## [PROBLEM TO SOLVE]
With the pictures omitted, transcribe each line below exactly as it is.

"""

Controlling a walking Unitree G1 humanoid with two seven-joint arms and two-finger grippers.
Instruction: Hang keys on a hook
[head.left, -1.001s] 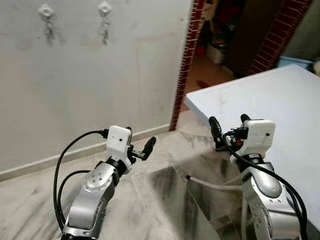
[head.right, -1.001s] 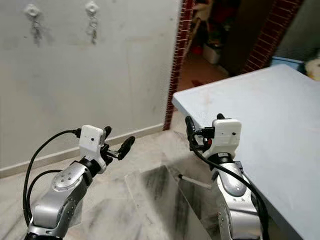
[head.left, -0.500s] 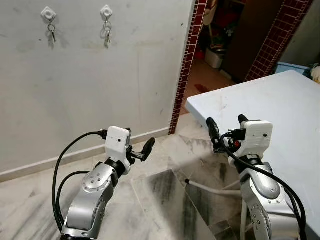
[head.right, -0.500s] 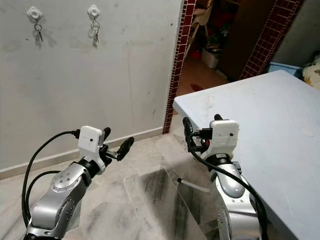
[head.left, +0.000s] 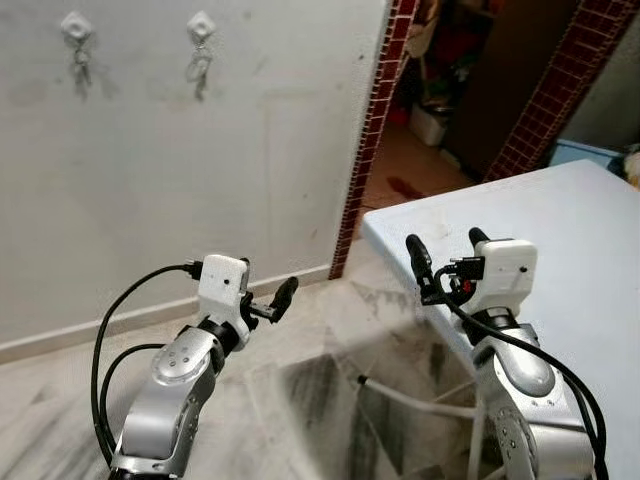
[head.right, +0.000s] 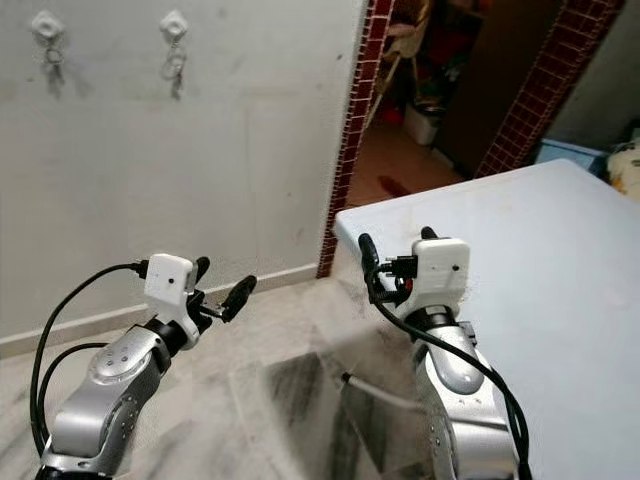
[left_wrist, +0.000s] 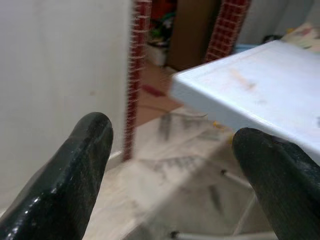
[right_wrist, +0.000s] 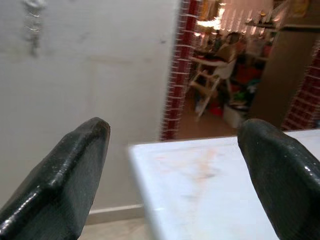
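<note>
Both grippers were raised at waist height with nothing in them: the left gripper pointed toward the wall with its fingers spread wide, and the right gripper stood over the near corner of the table, likewise spread wide, as both wrist views confirmed. Compared with half a second before, the whole scene had slid sideways and gone soft with blur, so the head camera had moved; the arms kept their pose relative to the body. Two hooks sat high on the wall, each with keys already hanging beneath. My reading was that the hanging was done and the robot was turning away from the wall, not reaching.

Limits of observation: the keys were small and smeared, so their number and whether the rings sat fully on the hooks could not be judged. The far hook lay close to the picture's edge. The room beyond the brick doorway was dim and cluttered, and the table ran out of frame
</note>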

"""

## [RESULT OF THIS TASK]
Controlling a walking Unitree G1 humanoid with two seven-joint arms and two-finger grippers.
Instruction: Hang keys on a hook
[head.left, -1.001s] 
[head.right, -1.001s] 
[head.left, -0.500s] 
[head.right, -0.500s] 
[head.left, +0.000s] 
[head.right, +0.000s] 
[left_wrist, +0.000s] 
[right_wrist, +0.000s] 
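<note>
Both grippers were raised at waist height with nothing in them: the left gripper pointed toward the wall with its fingers spread wide, and the right gripper stood over the near corner of the table, likewise spread wide, as both wrist views confirmed. Compared with half a second before, the whole scene had slid sideways and gone soft with blur, so the head camera had moved; the arms kept their pose relative to the body. Two hooks sat high on the wall, each with keys already hanging beneath. My reading was that the hanging was done and the robot was turning away from the wall, not reaching.

Limits of observation: the keys were small and smeared, so their number and whether the rings sat fully on the hooks could not be judged. The far hook lay close to the picture's edge. The room beyond the brick doorway was dim and cluttered, and the table ran out of frame
</note>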

No further output is given for this exercise.